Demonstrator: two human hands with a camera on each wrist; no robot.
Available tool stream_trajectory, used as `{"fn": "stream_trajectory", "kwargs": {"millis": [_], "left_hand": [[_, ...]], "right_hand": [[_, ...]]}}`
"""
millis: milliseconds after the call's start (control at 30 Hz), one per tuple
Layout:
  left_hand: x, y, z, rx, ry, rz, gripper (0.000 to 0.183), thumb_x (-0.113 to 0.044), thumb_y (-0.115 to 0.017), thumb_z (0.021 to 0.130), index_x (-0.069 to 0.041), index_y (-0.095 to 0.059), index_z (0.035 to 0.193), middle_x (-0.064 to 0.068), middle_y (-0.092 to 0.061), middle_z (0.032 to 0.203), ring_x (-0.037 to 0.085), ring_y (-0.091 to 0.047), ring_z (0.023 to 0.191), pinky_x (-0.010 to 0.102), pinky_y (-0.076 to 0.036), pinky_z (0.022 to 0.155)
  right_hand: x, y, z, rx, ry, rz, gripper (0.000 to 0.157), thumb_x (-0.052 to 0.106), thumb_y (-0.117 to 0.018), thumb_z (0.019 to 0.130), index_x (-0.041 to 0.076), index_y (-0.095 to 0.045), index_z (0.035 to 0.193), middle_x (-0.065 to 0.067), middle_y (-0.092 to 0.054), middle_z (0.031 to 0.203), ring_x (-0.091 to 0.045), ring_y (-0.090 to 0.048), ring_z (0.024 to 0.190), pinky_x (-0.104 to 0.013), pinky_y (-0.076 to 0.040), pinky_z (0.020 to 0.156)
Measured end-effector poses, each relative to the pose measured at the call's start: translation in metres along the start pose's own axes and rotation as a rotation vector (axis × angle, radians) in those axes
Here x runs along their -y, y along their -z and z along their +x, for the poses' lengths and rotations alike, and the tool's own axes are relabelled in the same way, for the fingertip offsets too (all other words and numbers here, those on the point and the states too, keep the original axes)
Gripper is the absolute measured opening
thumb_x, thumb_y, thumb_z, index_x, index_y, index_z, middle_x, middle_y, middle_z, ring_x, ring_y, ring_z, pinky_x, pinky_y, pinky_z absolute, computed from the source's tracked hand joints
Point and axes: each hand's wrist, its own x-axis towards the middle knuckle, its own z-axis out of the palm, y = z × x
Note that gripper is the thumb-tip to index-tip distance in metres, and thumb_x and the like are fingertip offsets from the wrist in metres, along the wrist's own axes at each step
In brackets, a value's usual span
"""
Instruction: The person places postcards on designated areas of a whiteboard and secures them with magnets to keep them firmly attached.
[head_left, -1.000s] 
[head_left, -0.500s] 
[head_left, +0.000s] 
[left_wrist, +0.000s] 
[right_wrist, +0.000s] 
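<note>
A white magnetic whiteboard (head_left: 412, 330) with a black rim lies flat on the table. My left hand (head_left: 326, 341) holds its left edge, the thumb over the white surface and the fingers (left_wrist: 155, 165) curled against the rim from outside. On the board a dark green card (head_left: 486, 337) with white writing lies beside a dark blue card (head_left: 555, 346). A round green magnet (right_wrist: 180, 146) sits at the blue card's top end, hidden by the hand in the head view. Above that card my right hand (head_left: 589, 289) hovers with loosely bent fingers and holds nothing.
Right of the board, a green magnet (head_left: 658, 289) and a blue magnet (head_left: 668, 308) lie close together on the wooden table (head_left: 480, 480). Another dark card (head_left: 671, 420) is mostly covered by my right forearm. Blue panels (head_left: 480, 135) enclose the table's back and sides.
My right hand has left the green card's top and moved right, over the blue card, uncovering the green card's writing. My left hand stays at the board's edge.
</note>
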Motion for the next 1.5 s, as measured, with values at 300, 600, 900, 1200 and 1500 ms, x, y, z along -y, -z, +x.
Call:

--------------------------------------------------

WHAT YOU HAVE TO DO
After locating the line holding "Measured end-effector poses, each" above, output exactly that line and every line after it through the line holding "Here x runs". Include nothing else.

RESULT
Measured end-effector poses, each relative to the pose measured at the call's start: translation in metres along the start pose's own axes and rotation as a rotation vector (axis × angle, radians) in those axes
Here x runs along their -y, y along their -z and z along their +x, for the poses' lengths and rotations alike, and the tool's own axes are relabelled in the same way, for the fingertip offsets too (all other words and numbers here, those on the point and the states too, keep the original axes)

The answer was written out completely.